Whatsapp (così come Telegram) dovrebbe pagare un pedaggio per poter continuare a lavorare sul mercato italiano: la proposta di Agcom
Whatsapp dovrebbe pagare un pedaggio per l’uso di beni altrui. A dirlo è il Garante per le Comunicazioni (l’Agcom), che nella sua indagine sui “Servizi di comunicazione elettronica”, relatore Antonio Preto, mette in evidenza il fatto che le applicazioni di comunicazione sfruttano gratis e reti Internet costruite dalle società di telecomunicazioni. Ci spieghiamo bene.

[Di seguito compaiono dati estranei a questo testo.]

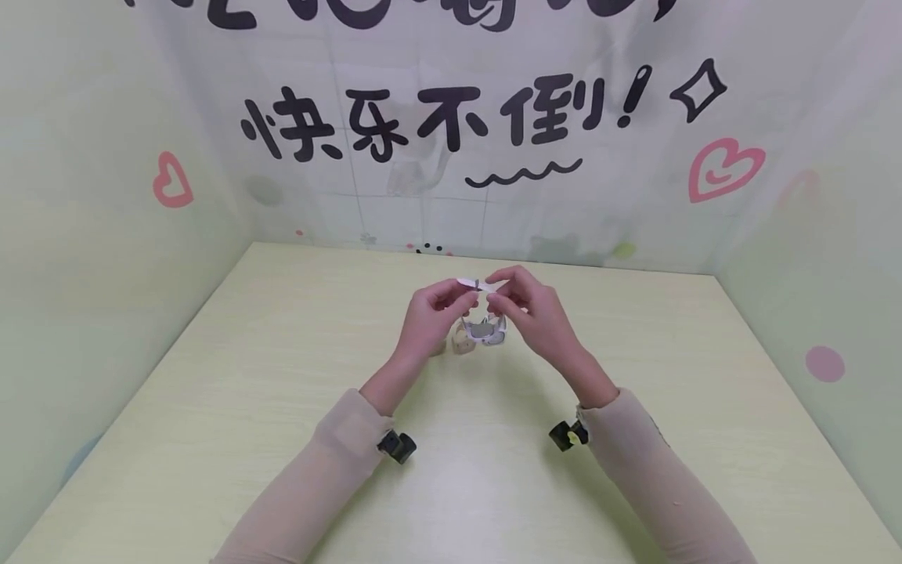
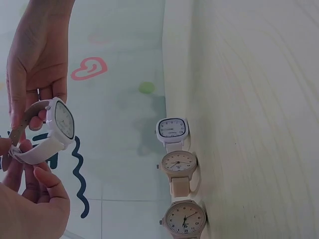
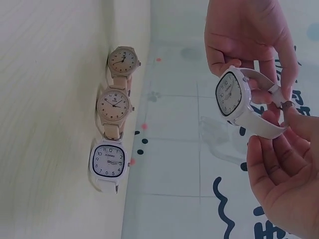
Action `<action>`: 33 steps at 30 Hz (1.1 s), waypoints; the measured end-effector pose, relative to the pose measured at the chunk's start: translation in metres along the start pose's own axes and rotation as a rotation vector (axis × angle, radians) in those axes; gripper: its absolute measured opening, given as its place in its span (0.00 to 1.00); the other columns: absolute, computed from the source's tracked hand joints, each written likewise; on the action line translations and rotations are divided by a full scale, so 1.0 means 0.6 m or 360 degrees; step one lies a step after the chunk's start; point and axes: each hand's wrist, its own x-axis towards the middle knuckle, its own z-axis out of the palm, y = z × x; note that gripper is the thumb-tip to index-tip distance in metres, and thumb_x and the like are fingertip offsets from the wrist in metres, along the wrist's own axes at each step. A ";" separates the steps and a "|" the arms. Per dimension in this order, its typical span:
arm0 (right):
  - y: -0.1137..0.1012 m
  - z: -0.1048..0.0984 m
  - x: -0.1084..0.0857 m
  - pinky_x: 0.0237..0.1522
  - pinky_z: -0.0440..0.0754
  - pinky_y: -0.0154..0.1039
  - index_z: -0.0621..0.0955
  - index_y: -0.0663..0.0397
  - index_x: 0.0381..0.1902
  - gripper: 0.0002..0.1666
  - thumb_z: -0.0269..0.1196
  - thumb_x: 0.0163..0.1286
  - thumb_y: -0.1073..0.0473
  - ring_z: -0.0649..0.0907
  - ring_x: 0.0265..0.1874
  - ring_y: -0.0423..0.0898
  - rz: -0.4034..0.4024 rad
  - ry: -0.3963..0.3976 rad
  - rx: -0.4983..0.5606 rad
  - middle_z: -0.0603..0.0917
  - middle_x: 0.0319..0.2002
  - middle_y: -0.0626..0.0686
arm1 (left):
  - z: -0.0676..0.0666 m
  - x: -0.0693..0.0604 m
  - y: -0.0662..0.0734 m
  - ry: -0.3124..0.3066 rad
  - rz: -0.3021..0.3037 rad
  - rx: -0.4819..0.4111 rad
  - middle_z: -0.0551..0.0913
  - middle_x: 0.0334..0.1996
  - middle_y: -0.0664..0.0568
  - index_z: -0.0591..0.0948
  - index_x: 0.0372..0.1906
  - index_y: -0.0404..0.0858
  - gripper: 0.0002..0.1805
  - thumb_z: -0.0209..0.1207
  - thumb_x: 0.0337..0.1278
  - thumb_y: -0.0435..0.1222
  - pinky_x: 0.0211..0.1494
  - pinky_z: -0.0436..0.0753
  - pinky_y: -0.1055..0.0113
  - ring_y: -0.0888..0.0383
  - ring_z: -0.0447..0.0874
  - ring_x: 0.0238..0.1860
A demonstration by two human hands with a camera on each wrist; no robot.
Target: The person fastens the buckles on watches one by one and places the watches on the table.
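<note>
A white watch (image 3: 232,94) with a rounded-square dial hangs between my two hands, its strap bent into a loop. Fingers and thumb of my left hand (image 1: 431,317) pinch the strap (image 2: 37,152) near where its ends meet. My right hand (image 1: 539,317) pinches the strap from the other side, thumb and fingers close to the buckle. Part of the strap ends is covered by fingertips. Beyond and below, another white watch (image 3: 108,160) stands on the table at the right end of a row. Beside it are a beige watch (image 3: 114,105) and a second beige watch (image 3: 123,60).
The pale wooden table (image 1: 232,439) has a printed wall sheet (image 1: 416,211) along its back edge and side panels left and right. The row of watches stands close below my hands. A small black camera (image 1: 397,446) sits on each sleeve cuff.
</note>
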 end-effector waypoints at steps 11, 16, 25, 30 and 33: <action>0.008 0.009 -0.002 0.32 0.84 0.39 0.84 0.53 0.53 0.14 0.63 0.72 0.59 0.83 0.29 0.45 -0.0034 0.0047 0.0031 0.87 0.31 0.56 | -0.004 -0.001 -0.001 -0.0142 0.0065 0.0181 0.90 0.42 0.43 0.87 0.46 0.36 0.13 0.64 0.64 0.40 0.45 0.86 0.65 0.49 0.86 0.40; 0.010 0.010 -0.003 0.34 0.82 0.31 0.85 0.56 0.50 0.12 0.64 0.71 0.59 0.84 0.31 0.50 -0.0044 0.0097 0.0059 0.87 0.32 0.57 | -0.006 -0.002 0.001 -0.0262 0.0065 0.0139 0.88 0.47 0.41 0.85 0.52 0.34 0.15 0.63 0.66 0.38 0.52 0.87 0.58 0.45 0.87 0.48; 0.011 0.015 0.002 0.44 0.87 0.37 0.85 0.58 0.48 0.12 0.65 0.70 0.61 0.87 0.38 0.48 -0.0119 0.0120 -0.0006 0.89 0.42 0.56 | -0.017 0.008 0.011 -0.0170 -0.0031 0.0123 0.87 0.47 0.42 0.83 0.48 0.35 0.14 0.59 0.69 0.41 0.59 0.83 0.59 0.47 0.85 0.51; 0.012 0.019 0.005 0.46 0.89 0.44 0.85 0.60 0.46 0.11 0.67 0.67 0.63 0.88 0.39 0.49 -0.0202 0.0162 -0.0079 0.89 0.42 0.57 | -0.020 0.013 0.017 -0.0115 -0.0067 0.0119 0.85 0.44 0.37 0.84 0.45 0.33 0.12 0.60 0.68 0.38 0.54 0.84 0.61 0.44 0.83 0.47; 0.010 0.020 0.007 0.46 0.88 0.44 0.85 0.62 0.45 0.09 0.66 0.67 0.65 0.88 0.38 0.49 -0.0228 0.0171 -0.0093 0.89 0.40 0.57 | -0.023 0.018 0.019 -0.0105 -0.0122 0.0023 0.85 0.43 0.36 0.83 0.45 0.31 0.12 0.59 0.68 0.37 0.54 0.85 0.64 0.46 0.83 0.46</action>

I nostri messaggi inviati tramite Whatsapp possono viaggiare senza interruzioni su reti internet mobili, fisse e satellitari, costruite da altri. Per questo transito, però, l’applicazione non paga nulla. Non solo: Whatsapp, come tutte le altre applicazioni di comunicazione, sfrutta i numeri di telefono che le società di tlc assegnano ai loro clienti, dopo averli acquistati dallo Stato. Nemmeno per questo, le applicazioni pagano qualcosa. La soluzione, dunque, trovata da Agcom sarebbe quella di imporre un pedaggio da pagare che dovrebbe essere “equo, proporzionato, non discriminatorio”. Dunque Whatsapp Telegram, Messenger e Viber potranno negoziare la ‘tassa’ con le società di Tlc, che però sono chiamate a concordare giusti prezzi.
E se Whatsapp e le altre app non intendono pagare?
Perchè le applicazioni dovrebbero però pagare una cosa che fino ad oggi è stata gratis? L’imposizione del pedaggio, da parte di Agcom, non sarà certo facile. Molte app deboli sul nostro mercato potrebbero estinguersi o semplicemente decidere di abbandonare l’Italia. Alcune potrebbero anche mettere il servizio a pagamento.
C’è qualcosa in più, però, che garantirebbe la “sopravvivenza” delle app. Per compensare la nuova tassa, infatti, le app di comunicazione, come afferma Agcom, potrebbero avere accesso al credito telefonico degli italiani. Insomma, Whatsapp potrebbe accedere al borsellino dei suoi utenti, in cambio, però, di nuovi servizi.
Whatsapp e il problema Privacy
Il Garante affronta anche un altro importante discorso. Quello della privacy. Le applicazioni di comunicazione, infatti, sfruttano un business che si basa sulla profilazione degli utenti. Vendono, in pratica, le nostre abitudini, i nostri gusti e il nostro identikit. Ad oggi, infatti, come specifica il Garante, le app di comunicazione non sono soggette alla nostra legge sulla privacy e d’altra parte, gli utenti che scaricano Whatsapp lo fanno senza informarsi sulle autorizzazioni che rilasciano all’app.
Anche per questo, Agcom propone una soluzione. Le app dovrebbero piegarsi alle nostre leggi in materia di riservatezza e aprire un call center in italiano per tutte le richieste e le proteste degli utenti.